TASK TO CARRY OUT:
With the pictures left out, print exactly the lines below that run from the one containing "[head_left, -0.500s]" through the one containing "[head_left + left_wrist".

DATA:
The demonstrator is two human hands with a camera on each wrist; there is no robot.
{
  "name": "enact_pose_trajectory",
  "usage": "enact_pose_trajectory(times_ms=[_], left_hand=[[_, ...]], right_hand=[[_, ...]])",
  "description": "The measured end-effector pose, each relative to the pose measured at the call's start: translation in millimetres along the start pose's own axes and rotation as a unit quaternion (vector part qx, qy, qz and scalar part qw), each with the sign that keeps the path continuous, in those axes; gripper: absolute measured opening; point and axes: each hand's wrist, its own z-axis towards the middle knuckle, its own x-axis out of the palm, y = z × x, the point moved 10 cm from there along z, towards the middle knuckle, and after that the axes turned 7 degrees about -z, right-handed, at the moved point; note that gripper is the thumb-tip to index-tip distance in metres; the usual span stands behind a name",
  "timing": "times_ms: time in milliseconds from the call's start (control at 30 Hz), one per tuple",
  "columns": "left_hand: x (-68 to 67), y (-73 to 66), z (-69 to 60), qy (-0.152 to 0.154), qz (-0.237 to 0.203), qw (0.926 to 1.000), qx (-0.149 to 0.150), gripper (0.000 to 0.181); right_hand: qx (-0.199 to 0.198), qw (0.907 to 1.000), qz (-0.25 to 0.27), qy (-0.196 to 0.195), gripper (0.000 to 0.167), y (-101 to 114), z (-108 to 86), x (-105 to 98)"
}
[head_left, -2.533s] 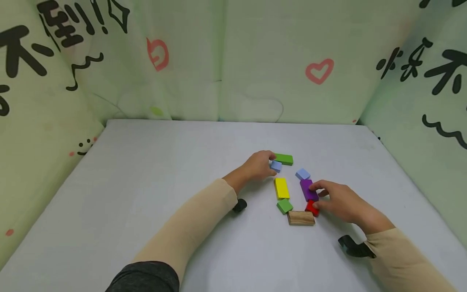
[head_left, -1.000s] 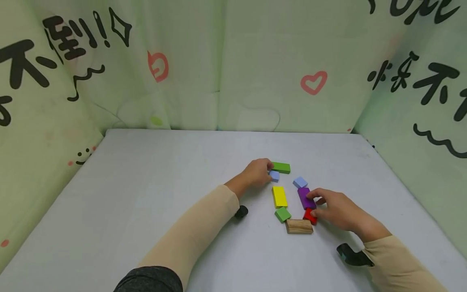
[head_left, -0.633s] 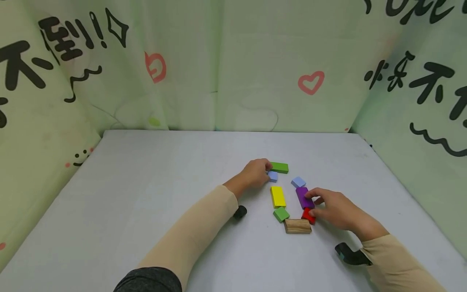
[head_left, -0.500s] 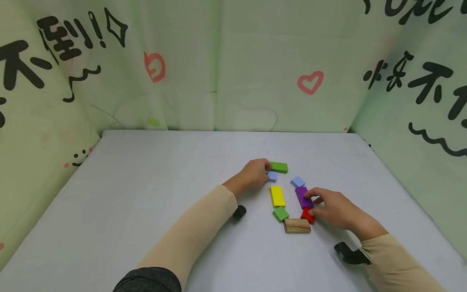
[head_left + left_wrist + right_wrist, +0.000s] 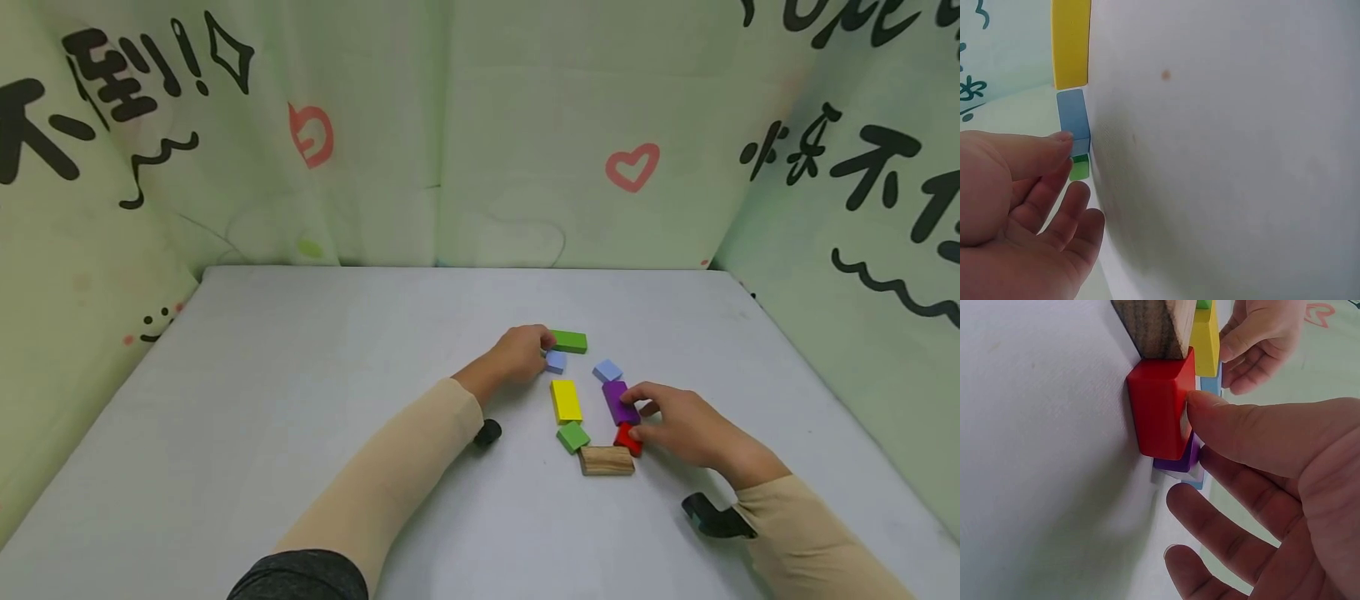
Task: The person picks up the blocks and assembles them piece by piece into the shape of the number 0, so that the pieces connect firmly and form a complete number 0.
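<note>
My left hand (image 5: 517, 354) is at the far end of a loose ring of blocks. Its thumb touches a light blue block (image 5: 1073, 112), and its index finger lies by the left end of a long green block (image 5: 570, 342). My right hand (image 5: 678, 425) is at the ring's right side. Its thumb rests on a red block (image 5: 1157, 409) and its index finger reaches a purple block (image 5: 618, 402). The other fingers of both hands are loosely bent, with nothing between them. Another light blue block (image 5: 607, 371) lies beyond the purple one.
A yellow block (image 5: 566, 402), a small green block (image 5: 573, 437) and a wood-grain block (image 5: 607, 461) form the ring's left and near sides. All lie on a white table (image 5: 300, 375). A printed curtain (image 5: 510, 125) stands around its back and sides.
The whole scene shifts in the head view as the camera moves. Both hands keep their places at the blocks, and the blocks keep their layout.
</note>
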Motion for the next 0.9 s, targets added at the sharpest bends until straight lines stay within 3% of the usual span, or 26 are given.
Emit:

ANSWER TO THE PROBLEM:
[head_left, -0.500s] 
[head_left + left_wrist + right_wrist, +0.000s] 

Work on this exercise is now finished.